The solutions posted by Dimitre Novatchev and Roland Bouman can also replace a string by another string, by modifying the parameters passed to the template being called.

That was great learning @Dimitre, @Roland, I am really thankful and grateful to you guys ..

regards,
infant pro.

解决方案

As per the wish of Roland, here is a tail-recursive solution:

 <xsl:template name="replace">
  <xsl:param name="ptext"/>
  <xsl:param name="ppattern"/>
  <xsl:param name="preplacement"/>

  <xsl:choose>
     <xsl:when test="not(contains($ptext, $ppattern))">
      <xsl:value-of select="$ptext"/>
     </xsl:when>
     <xsl:otherwise>
       <xsl:value-of select="substring-before($ptext, $ppattern)"/>
       <xsl:value-of select="$preplacement"/>
       <xsl:call-template name="replace">
         <xsl:with-param name="ptext"
           select="substring-after($ptext, $ppattern)"/>
         <xsl:with-param name="ppattern" select="$ppattern"/>
         <xsl:with-param name="preplacement" select="$preplacement"/>
       </xsl:call-template>
     </xsl:otherwise>
  </xsl:choose>
 </xsl:template>

Note that the recursive call is the last instruction in the template -- this is what makes it tail-recursive. The property of being tail-recursive allows a smart XSLT processor (such as Saxon or .NET XslCompiledTransform) to optimize the code, replacing the recursion with simple iteration.

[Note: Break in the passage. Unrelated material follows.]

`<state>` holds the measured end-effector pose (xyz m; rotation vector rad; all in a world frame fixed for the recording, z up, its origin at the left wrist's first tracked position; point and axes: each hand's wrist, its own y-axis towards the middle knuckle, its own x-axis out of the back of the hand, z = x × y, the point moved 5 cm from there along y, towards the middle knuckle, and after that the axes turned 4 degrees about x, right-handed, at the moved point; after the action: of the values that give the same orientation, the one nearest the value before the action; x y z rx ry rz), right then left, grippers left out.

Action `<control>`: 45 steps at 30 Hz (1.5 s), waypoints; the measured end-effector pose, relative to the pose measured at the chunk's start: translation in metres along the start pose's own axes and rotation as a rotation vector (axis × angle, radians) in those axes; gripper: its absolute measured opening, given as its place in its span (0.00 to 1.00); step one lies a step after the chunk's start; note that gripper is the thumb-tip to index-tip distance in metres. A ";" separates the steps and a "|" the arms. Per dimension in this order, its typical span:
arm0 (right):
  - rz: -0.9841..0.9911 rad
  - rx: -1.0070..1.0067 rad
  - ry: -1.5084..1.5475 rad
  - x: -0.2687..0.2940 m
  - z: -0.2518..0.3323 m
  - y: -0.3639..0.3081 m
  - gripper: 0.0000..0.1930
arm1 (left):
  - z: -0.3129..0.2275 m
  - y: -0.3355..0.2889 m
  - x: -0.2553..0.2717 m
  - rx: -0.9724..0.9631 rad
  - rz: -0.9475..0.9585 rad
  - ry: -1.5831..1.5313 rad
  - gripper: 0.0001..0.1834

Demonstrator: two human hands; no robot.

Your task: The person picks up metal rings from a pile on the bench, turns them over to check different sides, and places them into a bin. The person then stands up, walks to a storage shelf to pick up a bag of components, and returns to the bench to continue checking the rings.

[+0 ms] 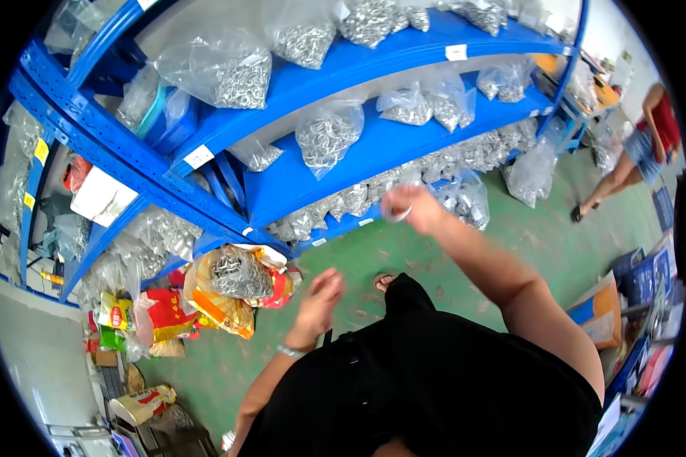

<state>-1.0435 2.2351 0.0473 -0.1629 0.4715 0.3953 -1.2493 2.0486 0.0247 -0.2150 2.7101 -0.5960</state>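
My right hand point(417, 209) is stretched forward in front of the lower shelf, its fingers closed on a small pale silvery ring point(399, 215). Motion blur hides the ring's finer detail. My left hand point(320, 303) hangs lower, over the floor, with fingers loosely bent and somewhat blurred; nothing shows in it. Beside it stands an open orange and white sack point(229, 314) with a clear bag of metal rings point(242, 274) inside. Ahead, a clear bag of metal rings point(329, 139) lies on the blue shelf point(434, 140).
Clear bags of metal parts point(244, 82) fill the blue rack's upper level. Colourful sacks point(164, 314) and a fallen container point(142, 404) lie at the left. A person point(648, 137) walks at the far right. Boxes point(649, 278) line the right side of the green floor point(465, 266).
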 end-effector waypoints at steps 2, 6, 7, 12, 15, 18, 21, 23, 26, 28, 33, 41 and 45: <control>-0.064 -0.054 -0.057 0.029 0.022 0.096 0.06 | 0.002 0.004 0.054 0.202 -0.175 -0.196 0.16; -0.331 0.163 -0.342 0.057 0.056 0.255 0.08 | 0.021 -0.044 0.167 0.068 -0.524 0.738 0.12; -0.385 0.119 -0.276 0.064 0.054 0.286 0.12 | 0.020 -0.054 0.174 0.319 -0.614 1.027 0.13; -0.521 -0.007 -0.124 0.066 0.038 0.395 0.16 | 0.039 -0.083 0.186 0.849 -0.784 1.013 0.13; -0.517 -0.025 -0.163 0.066 0.018 0.422 0.16 | 0.064 -0.082 0.175 0.753 -0.939 0.489 0.14; -0.507 -0.033 -0.190 0.073 0.007 0.434 0.16 | 0.081 -0.077 0.164 0.699 -0.987 0.210 0.14; -0.496 -0.034 -0.201 0.083 0.008 0.441 0.15 | 0.088 -0.073 0.159 0.678 -0.994 0.110 0.14; -0.490 -0.043 -0.205 0.086 0.009 0.448 0.15 | 0.092 -0.074 0.158 0.671 -1.002 0.087 0.14; -0.483 -0.041 -0.264 0.072 0.008 0.465 0.15 | 0.103 -0.077 0.157 0.667 -1.003 0.045 0.14; -0.482 -0.040 -0.293 0.063 0.004 0.473 0.15 | 0.108 -0.080 0.157 0.669 -1.013 0.023 0.15; -0.476 -0.049 -0.345 0.059 -0.011 0.478 0.14 | 0.120 -0.098 0.145 0.680 -1.072 -0.043 0.15; -0.383 0.000 -0.508 0.057 -0.043 0.465 0.14 | 0.162 -0.140 0.108 0.665 -1.177 -0.214 0.16; -0.275 0.096 -0.620 0.049 -0.050 0.453 0.13 | 0.161 -0.172 0.072 0.322 -0.894 0.961 0.16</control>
<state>-1.2081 2.6527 -0.0481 -0.0055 -0.1446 0.1369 -1.2437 1.8168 -0.0599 -1.3982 3.1842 -1.7293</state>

Such code will not end up with a stack-overflow exception even when the "nesting" of calls is millions, whereas non-tail-recursive (and recursive) code typically raises this stack-overflow at a depth of about 1000 nested calls (this really depends on the amount of the available memory).

What if the XSLT processor is not "smart enough"? Is there another technique to avoid deep-level recursive calls stack overflow, that works with every XSLT processor?

Ask me in a separate question and I might tell you :)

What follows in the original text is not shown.